**INSTRUCTIONS TO FOLLOW:** Please reproduce, exactly as given, the lines running from the start of the data to the line containing "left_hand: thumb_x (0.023", inclusive, and omit the pictures.

**DATA EXCERPTS:**

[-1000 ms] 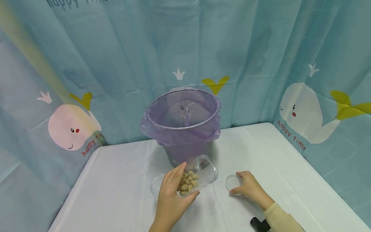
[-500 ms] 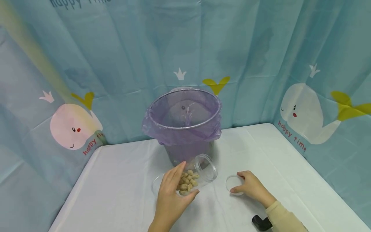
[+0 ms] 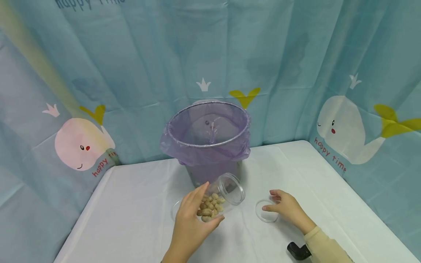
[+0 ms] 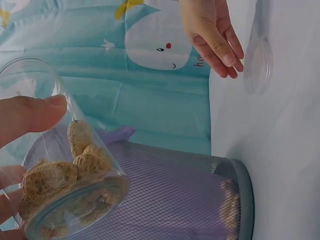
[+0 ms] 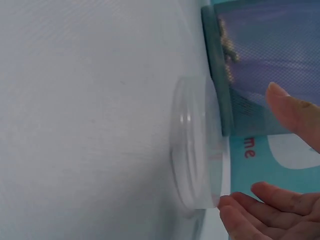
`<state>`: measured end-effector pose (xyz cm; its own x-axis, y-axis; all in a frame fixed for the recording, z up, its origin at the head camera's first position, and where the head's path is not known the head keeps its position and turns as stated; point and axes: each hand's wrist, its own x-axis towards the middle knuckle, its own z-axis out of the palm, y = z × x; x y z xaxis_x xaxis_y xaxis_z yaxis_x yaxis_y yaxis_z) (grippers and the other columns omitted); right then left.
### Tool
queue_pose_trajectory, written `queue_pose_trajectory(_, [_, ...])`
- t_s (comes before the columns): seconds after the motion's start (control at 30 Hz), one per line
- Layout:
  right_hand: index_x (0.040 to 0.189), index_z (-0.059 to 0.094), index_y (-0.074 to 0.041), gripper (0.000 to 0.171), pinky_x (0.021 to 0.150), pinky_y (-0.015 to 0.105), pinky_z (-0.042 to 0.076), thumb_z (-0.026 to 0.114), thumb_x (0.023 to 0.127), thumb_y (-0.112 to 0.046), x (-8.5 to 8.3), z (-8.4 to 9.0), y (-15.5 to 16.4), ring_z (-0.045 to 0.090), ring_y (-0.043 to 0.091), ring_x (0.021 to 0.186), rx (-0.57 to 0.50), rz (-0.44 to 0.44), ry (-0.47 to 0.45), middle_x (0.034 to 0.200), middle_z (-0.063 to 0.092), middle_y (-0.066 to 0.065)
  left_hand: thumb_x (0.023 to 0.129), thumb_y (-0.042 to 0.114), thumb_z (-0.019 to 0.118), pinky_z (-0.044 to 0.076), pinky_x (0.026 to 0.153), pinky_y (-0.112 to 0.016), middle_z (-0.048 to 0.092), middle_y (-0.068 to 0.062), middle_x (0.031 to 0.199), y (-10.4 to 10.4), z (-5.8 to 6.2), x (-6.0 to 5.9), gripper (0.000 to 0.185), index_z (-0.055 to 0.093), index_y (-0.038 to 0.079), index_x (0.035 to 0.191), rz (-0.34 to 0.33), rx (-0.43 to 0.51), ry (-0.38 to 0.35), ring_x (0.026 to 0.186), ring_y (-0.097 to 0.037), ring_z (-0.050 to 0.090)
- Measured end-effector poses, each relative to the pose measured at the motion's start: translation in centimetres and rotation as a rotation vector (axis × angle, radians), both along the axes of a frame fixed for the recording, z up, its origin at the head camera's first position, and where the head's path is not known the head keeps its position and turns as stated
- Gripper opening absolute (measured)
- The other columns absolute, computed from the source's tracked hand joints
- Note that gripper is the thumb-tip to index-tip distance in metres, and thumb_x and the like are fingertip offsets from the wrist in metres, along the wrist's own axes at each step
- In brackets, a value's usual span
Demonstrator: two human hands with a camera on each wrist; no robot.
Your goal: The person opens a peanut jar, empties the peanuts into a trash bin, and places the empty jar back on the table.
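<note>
My left hand (image 3: 192,223) grips a clear plastic jar (image 3: 227,190) by its side, thumb and fingers curled round it. Tilted, the jar points its uncovered mouth up and to the right. Several unshelled peanuts (image 4: 50,181) lie in its lower end. A clear round lid (image 3: 261,215) lies flat on the white tabletop to the right of the jar. Over its far right side hovers my right hand (image 3: 288,210), thumb and fingers spread apart. In the right wrist view the fingertips (image 5: 225,201) are close to the lid's edge, with nothing between them and the thumb.
Behind the jar stands a mesh waste bin (image 3: 213,171) lined with a purple bag (image 3: 204,155). Brownish lumps (image 4: 230,210) show through its mesh near the base. A clear round rim (image 3: 174,211) shows left of my left hand. A black object (image 3: 298,251) lies beside the right sleeve.
The right hand has let go of the lid and lifted slightly, its fingers opening; the lid stays on the table. The left hand has shifted slightly left with the jar.
</note>
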<state>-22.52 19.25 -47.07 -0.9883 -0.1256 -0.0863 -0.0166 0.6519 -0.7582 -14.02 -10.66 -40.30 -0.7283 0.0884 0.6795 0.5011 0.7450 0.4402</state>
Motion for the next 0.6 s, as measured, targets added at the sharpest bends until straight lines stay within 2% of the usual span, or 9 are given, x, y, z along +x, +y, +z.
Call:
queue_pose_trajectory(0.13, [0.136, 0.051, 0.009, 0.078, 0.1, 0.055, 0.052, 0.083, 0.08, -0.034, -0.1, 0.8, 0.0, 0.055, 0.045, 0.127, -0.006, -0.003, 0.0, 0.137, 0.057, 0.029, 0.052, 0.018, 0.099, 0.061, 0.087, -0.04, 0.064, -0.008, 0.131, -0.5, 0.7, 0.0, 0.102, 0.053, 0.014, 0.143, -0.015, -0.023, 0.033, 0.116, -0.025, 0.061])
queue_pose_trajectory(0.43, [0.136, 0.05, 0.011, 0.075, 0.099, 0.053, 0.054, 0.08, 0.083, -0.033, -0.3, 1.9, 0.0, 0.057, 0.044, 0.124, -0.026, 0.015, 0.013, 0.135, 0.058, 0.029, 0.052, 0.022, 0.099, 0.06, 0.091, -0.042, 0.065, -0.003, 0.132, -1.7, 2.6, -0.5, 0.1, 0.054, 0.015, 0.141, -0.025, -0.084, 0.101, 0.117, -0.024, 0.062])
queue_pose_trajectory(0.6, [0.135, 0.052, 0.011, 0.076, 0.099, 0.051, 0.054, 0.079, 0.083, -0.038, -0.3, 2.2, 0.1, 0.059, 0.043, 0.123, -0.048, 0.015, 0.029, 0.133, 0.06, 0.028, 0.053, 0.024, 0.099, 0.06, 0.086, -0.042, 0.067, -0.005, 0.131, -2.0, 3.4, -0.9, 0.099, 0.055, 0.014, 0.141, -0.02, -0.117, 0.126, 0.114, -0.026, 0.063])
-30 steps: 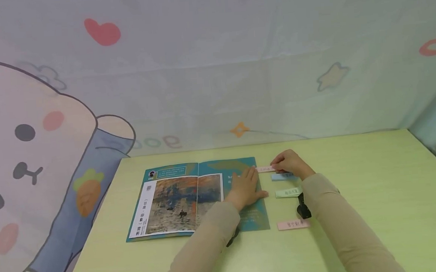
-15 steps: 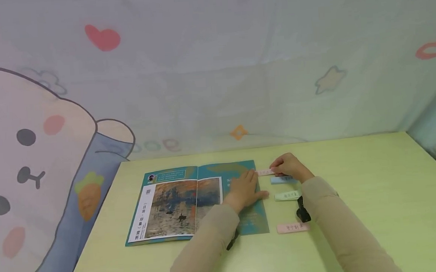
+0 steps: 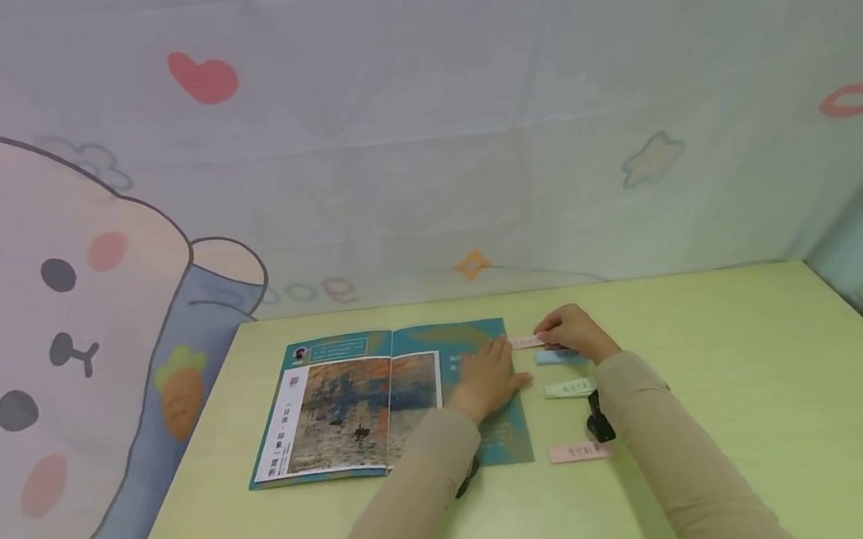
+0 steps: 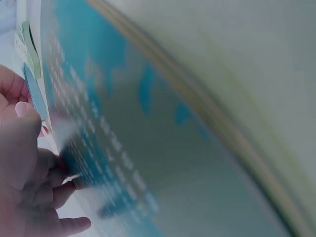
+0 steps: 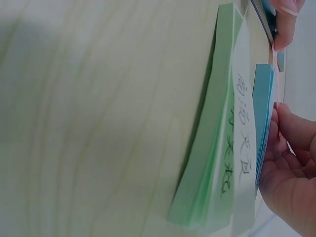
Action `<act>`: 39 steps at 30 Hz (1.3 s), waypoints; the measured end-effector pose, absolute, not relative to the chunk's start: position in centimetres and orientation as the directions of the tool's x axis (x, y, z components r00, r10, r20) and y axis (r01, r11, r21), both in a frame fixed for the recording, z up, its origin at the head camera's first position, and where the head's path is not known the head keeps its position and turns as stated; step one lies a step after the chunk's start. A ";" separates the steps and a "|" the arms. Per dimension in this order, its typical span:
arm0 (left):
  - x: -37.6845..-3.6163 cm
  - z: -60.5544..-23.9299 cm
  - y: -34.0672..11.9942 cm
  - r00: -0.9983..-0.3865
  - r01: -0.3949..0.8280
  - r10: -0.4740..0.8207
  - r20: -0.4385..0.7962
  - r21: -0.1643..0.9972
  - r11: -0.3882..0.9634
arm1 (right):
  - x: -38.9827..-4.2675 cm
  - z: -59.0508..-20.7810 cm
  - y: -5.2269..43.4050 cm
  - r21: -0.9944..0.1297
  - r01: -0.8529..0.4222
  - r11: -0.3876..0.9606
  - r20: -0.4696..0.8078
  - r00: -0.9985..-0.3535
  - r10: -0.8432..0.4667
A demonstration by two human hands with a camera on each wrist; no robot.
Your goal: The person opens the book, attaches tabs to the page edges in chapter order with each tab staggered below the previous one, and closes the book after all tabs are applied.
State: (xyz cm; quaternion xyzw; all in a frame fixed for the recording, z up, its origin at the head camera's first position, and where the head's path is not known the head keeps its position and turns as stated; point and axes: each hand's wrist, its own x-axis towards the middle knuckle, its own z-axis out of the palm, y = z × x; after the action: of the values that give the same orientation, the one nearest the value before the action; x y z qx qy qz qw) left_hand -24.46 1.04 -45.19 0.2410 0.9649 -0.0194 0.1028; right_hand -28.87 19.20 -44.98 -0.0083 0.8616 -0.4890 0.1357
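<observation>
An open magazine (image 3: 340,419) with a harbour painting across its pages lies on the table. My left hand (image 3: 485,380) rests on its right page, fingers extended to the outer edge and thumb apart. A pink paper strip (image 3: 523,341) with handwriting reaches from that edge to my right hand (image 3: 574,331), which pinches its right end between thumb and fingertips. The strip's left end is at my left fingertips. In the right wrist view the strip shows edge-on above a blue sticky-note pad (image 5: 263,89), with a written green sticky-note pad (image 5: 210,138) nearer the camera.
A second pink sticky-note pad (image 3: 579,452) lies at the front, below the green one, near my right sleeve (image 3: 671,428). A printed cloth (image 3: 396,181) hangs behind the table's (image 3: 772,380) back edge.
The head view has tilted slightly, so the scene sits a little lower. Both hands stay nearly in place on the page and strip; the left forearm has shifted slightly right.
</observation>
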 end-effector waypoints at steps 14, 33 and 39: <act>-25.0 -45.0 0.1 -0.798 0.487 0.513 -0.315 0.165 0.858 | -28.8 -45.4 19.7 -0.857 0.119 0.501 -0.220 -0.964 -0.148; -26.2 -45.5 -1.6 -0.776 0.524 0.588 -0.228 0.285 0.802 | -28.6 -44.0 20.7 -0.855 0.082 0.512 -0.169 -0.978 -0.125; -26.4 -44.6 -3.1 -0.751 0.499 0.629 -0.201 0.450 0.740 | -28.2 -43.3 20.7 -0.847 0.070 0.527 -0.158 -0.980 -0.123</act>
State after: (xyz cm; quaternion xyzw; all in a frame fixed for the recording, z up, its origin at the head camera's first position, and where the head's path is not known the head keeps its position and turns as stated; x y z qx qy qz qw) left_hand -26.37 -3.07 -44.57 0.3077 0.9167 0.1875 0.1726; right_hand -28.23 20.74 -43.29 -0.0153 0.8681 -0.4861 0.0994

**TASK RESPONSE:**
[-1000 ms] 
[-500 ms] 
[+0 ms] 
[+0 ms] 
[+0 ms] 
`<state>`: measured end-effector pose (xyz cm; its own x-axis, y-axis; all in a frame fixed for the recording, z up, its origin at the head camera's first position, and where the head's path is not known the head keeps its position and turns as stated; point and axes: each hand's wrist, its own x-axis towards the middle knuckle, its own z-axis out of the palm, y = z × x; x y z xaxis_x xaxis_y xaxis_z yaxis_x yaxis_y yaxis_z) (grippers and the other columns omitted); right then left.
### Tool
queue_pose_trajectory, written `queue_pose_trajectory(_, [_, ...])`
- t_s (comes before the columns): seconds after the motion's start (control at 30 Hz), one per line
- Layout:
  right_hand: index_x (0.040 to 0.189), index_z (-0.059 to 0.094), index_y (-0.074 to 0.041), gripper (0.000 to 0.171), pinky_x (0.021 to 0.150), pinky_y (-0.015 to 0.105), pinky_z (-0.042 to 0.076), thumb_z (-0.026 to 0.114), thumb_x (0.023 to 0.127), thumb_y (-0.112 to 0.046), x (-8.5 to 8.3), z (-8.4 to 9.0), y (-15.5 to 16.4), ring_z (-0.045 to 0.090), ring_y (-0.043 to 0.091), ring_x (0.021 to 0.186), rx (-0.57 to 0.50), rz (-0.44 to 0.44), ry (-0.47 to 0.45), middle_x (0.034 to 0.200), middle_z (-0.063 to 0.092), middle_y (-0.066 to 0.065)
  left_hand: thumb_x (0.023 to 0.129), thumb_y (-0.042 to 0.114), thumb_z (-0.019 to 0.118), pinky_z (-0.044 to 0.076), pinky_x (0.026 to 0.153), pinky_y (-0.112 to 0.016), middle_z (-0.048 to 0.092), middle_y (-0.068 to 0.062), middle_x (0.031 to 0.199), y (-10.4 to 10.4), z (-5.8 to 6.2), x (-6.0 to 5.9), gripper (0.000 to 0.185), index_z (-0.055 to 0.093), index_y (-0.038 to 0.079), index_x (0.035 to 0.191), rz (-0.34 to 0.33), rx (-0.43 to 0.51), ry (-0.38 to 0.35), ring_x (0.026 to 0.186), ring_y (-0.097 to 0.037), ring_z (-0.050 to 0.090)

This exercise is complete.